INSTRUCTIONS TO FOLLOW: Copy each line below holding "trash".
────────────────
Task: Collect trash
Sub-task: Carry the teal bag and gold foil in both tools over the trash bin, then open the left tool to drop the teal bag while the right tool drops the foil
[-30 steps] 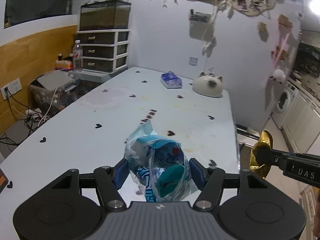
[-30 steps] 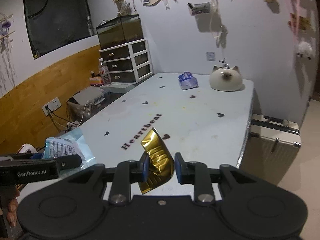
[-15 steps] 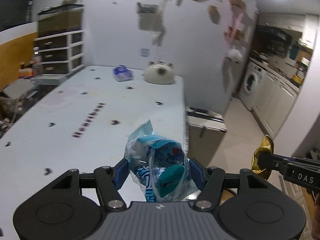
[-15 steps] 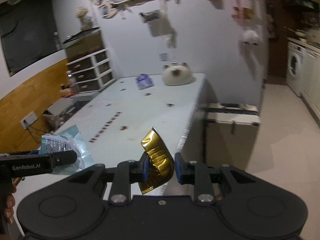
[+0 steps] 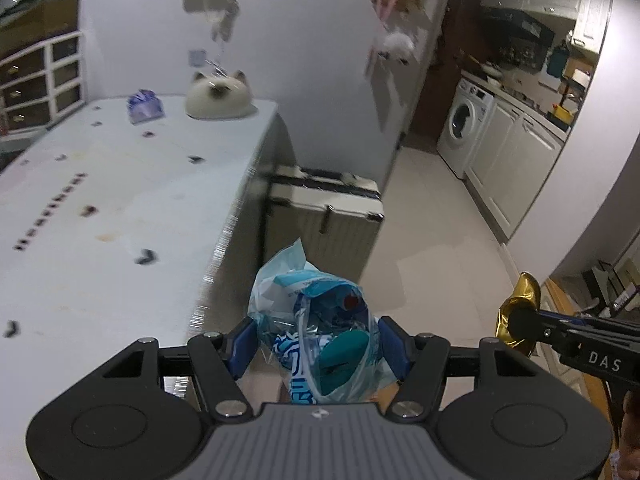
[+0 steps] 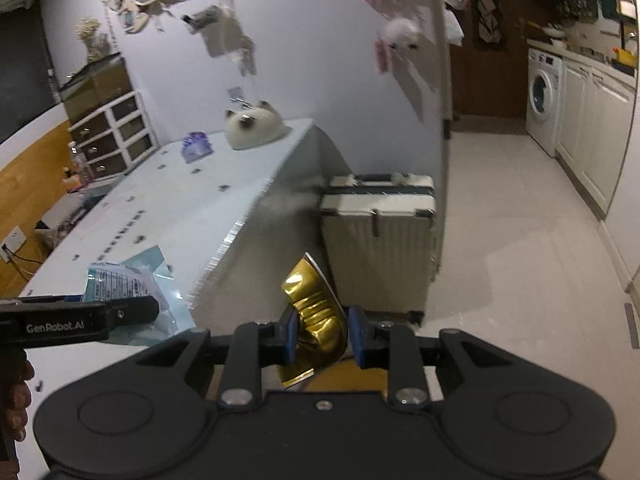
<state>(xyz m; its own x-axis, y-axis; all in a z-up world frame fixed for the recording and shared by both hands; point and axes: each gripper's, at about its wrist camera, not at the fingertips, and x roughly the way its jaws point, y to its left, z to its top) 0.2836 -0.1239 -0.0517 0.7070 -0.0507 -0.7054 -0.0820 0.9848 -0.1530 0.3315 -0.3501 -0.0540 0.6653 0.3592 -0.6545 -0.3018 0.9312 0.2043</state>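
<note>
Scene: a dim room with a long pale table [image 5: 120,208] at left, a kitchen at far right, and 2 hand-held grippers carried side by side off the table's near right corner.
Left gripper [image 5: 318,346]: jaws clenched on a crumpled blue-and-white plastic wrapper [image 5: 316,320], both blue pads pressed into its sides; the same gripper [image 6: 152,310] shows at the left edge of the right wrist view.
Plastic wrapper: a bundle of clear film with blue print and a teal piece inside, held in the air just past the table's edge, in front of the suitcase [image 5: 324,220].
Right gripper [image 6: 322,334]: jaws clenched on a crushed gold foil wrapper [image 6: 316,312]; in the left wrist view it [image 5: 516,326] reaches in from the right with the foil at its tip.
Gold wrapper: shiny and folded, its upper end sticking up past the pads, held over the floor to the right of the table.
Table: printed with small dark hearts and a line of lettering; a white cat-shaped container [image 5: 218,96] and a small blue packet [image 5: 145,106] sit at its far end.
Beside the table: a pale ribbed suitcase stands upright on the tile floor, against the table's right side.
Far right: a white washing machine [image 5: 464,126] under a kitchen counter.
Far left: a white drawer unit [image 6: 116,132] against the wall.
</note>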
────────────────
RESULT OF THE TASK:
Task: Collect trash
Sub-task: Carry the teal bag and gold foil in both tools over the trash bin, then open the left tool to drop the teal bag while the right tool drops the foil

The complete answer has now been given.